This Agreement shall be construed under the laws of the State
of Nevada without reference to its conflict of laws, rules,
and controversies and claims arising from this agreement shall
be brought only in the courts of the State of Nevada.
6.4 Injunctive Relief The Parties understand and
agree that the Confidential Information has special value, the
loss of which cannot be reasonably or adequately compensated
in damages or in an action at law, and therefore, in the event
of any breach or violation of the provisions of this Section 6
by any party to this Agreement, the other party shall be entitled
to equitable relief by way of injunction without bond and without
the necessity of proving actual damages, in addition to, and not
in limitation of, any other relief or rights to which they may be
entitled. The terms and provisions of this Section 6 shall survive
any termination or expiration of this Agreement.
7. TERM AND MINIMUM ANNUAL ORDER
7.1 . TERM Subject to the termination provisions of
Section 8 hereof, the term of this Agreement shall commence on
January 1, 2008 for a term of THREE (3) YEARS (the "Initial
Term") with minimum annual orders. Provided that the minimum
order requirement has been met, the contract automatically
renews for an additional THREE (3) YEAR term. The successive
THREE (3) YEAR minimum purchase requirement shall be
US $8,000,000 (EEPI may allow the DISTRIBUTOR to reduce the
minimum order amount as low as $6,000,000 provided, that EEPI
is able to meet its quota from other US sales). This amount
is subject to change upon 30 days written notice in
accordance with EEPI's purchase requirements from the
Manufacturer.
7.2 MINIMUM ORDERS The initial order amount of $49,923.36
will be provided by the DISTRIBUTOR on November 21, 2007.
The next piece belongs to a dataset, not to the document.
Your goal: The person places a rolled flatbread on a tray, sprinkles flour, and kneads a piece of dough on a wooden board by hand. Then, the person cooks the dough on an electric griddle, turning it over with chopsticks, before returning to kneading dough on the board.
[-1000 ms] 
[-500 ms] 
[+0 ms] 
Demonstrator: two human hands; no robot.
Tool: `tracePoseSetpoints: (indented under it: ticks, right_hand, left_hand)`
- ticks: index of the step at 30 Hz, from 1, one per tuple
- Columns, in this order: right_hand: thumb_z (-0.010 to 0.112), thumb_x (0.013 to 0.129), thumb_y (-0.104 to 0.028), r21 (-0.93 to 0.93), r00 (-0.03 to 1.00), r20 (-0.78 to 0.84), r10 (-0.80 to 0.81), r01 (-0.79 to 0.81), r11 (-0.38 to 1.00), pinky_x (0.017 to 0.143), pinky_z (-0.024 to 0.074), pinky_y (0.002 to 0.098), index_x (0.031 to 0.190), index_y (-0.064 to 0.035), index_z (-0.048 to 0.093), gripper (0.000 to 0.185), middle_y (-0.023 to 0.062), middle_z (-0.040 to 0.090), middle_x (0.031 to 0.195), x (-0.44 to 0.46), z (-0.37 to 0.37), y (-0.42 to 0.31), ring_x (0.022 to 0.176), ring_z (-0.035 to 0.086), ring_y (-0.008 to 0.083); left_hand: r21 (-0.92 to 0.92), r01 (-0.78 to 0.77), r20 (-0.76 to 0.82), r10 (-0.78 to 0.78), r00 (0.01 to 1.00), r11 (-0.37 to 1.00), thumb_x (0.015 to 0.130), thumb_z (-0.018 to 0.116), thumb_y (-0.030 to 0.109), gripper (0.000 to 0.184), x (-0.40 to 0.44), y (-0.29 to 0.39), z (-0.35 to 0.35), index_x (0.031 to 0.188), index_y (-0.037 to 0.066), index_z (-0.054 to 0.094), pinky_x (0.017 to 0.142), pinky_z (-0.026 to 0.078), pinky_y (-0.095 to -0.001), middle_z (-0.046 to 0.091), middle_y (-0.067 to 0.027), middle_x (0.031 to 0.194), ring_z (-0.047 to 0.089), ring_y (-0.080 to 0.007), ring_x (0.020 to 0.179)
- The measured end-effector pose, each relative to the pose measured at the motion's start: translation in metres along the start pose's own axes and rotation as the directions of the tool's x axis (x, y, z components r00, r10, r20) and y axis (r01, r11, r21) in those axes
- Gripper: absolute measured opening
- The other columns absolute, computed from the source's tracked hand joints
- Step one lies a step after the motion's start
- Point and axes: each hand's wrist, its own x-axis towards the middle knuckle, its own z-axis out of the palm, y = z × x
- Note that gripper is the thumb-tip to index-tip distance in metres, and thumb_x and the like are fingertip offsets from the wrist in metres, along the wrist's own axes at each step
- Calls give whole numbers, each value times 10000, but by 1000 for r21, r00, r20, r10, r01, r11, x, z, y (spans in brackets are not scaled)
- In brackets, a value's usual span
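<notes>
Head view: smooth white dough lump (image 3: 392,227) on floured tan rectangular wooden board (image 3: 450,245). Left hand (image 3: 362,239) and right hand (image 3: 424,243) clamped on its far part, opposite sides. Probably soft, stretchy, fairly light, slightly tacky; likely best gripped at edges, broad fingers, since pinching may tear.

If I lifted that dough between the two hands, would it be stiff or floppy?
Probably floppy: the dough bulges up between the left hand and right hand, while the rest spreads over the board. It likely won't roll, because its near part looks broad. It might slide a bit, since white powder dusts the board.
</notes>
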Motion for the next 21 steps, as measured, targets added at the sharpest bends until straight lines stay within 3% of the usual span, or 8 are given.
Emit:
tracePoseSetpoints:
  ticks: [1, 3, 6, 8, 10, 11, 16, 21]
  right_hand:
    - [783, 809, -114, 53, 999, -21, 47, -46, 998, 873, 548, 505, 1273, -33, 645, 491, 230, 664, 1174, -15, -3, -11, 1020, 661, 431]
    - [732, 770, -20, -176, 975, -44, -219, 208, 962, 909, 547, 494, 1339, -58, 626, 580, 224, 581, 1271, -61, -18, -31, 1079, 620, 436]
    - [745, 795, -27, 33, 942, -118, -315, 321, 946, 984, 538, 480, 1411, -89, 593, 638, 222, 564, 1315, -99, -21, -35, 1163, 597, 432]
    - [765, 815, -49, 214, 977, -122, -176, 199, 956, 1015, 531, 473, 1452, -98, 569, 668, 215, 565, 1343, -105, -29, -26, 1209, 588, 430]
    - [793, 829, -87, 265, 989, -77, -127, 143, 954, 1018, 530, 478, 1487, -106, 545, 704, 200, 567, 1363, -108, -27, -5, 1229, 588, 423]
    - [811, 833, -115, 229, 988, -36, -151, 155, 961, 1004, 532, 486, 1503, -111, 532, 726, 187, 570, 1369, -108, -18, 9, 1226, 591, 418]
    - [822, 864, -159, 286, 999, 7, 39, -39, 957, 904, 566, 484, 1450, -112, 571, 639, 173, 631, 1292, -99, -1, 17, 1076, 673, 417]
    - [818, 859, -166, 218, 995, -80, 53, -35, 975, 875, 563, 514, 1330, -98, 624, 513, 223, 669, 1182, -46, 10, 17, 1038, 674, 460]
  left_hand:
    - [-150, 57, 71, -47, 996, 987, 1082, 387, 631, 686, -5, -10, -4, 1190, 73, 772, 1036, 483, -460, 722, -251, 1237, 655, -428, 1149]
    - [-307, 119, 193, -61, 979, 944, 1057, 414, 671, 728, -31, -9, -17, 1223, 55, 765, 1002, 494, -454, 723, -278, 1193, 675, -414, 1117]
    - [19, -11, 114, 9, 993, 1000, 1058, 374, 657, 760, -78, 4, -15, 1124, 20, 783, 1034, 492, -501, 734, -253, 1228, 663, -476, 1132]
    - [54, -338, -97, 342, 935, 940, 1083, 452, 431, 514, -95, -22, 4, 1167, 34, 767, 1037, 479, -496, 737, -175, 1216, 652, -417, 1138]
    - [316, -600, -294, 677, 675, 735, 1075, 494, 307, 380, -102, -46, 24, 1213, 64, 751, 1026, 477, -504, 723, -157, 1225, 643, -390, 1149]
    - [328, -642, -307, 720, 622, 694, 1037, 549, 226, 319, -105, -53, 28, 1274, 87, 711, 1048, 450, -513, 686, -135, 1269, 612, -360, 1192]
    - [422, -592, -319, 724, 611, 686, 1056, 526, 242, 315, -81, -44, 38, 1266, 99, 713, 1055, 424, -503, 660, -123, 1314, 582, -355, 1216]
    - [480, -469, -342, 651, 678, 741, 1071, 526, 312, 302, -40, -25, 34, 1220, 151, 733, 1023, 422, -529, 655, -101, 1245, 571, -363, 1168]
For the year one minimum purchase requirements, other than
January 1, 2008, the DISTRIBUTOR may move one month's minimum
purchase order to another month's total order, as long as the
total PRODUCT amount ordered for 2008 is equal to $1,750,000.
The DISTRIBUTOR must provide 30 days written notice of such
requested change.
Order Date Minimum Orders of PRODUCT
January 1, 2008 US $200,000
($50,000 credit provided for initial order)
March 1, 2008 US $250,000
($125,000 upon ordering and $125,000 when product completed)
May 1, 2008 US $250,000
($125,000 upon ordering and $125,000 when product completed)
July 1, 2008 US $250,000
($125,000 upon ordering and $125,000 when product completed)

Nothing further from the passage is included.